Go through the listing that follows and report the number of lines with the string "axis" in them, nothing more.

Collected material →
*** Block opens ***

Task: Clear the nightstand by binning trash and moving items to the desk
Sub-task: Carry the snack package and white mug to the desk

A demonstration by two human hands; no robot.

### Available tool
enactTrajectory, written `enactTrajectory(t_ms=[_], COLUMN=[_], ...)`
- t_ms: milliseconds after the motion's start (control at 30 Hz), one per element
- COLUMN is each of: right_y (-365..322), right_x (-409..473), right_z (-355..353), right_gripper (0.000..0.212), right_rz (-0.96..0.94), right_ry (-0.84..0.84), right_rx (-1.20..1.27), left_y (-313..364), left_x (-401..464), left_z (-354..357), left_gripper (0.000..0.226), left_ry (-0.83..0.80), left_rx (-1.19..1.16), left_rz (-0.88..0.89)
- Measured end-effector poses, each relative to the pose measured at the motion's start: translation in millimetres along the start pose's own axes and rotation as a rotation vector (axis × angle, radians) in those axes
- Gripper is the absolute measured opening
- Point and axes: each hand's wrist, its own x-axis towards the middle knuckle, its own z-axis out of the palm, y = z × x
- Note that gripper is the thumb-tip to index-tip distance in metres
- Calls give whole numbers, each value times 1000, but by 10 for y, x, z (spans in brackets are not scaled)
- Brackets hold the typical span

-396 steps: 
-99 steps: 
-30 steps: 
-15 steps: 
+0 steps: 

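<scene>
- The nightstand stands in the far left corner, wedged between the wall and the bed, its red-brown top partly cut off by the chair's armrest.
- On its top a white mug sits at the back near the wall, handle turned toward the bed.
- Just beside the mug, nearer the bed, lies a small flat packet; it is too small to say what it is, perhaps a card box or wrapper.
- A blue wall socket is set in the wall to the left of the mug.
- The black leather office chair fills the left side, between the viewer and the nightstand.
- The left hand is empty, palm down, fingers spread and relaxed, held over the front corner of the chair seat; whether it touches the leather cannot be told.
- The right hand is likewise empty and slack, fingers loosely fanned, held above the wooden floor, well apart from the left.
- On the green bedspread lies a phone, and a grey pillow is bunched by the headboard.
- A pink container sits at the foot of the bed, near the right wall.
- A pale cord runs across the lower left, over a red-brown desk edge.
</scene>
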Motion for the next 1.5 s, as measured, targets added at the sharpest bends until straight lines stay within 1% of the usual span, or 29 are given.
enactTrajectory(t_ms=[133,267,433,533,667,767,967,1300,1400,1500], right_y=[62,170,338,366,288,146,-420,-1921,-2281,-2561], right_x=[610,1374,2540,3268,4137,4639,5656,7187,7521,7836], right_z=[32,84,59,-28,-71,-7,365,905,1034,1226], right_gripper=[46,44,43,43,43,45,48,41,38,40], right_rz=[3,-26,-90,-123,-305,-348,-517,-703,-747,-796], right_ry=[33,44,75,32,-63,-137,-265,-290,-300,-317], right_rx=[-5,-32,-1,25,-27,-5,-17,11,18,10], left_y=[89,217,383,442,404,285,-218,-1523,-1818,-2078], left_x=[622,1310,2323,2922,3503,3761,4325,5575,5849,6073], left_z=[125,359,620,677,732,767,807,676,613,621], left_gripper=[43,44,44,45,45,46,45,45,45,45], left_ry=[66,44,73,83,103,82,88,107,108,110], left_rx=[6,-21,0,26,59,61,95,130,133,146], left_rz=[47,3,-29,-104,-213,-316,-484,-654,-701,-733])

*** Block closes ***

Exercise response → 2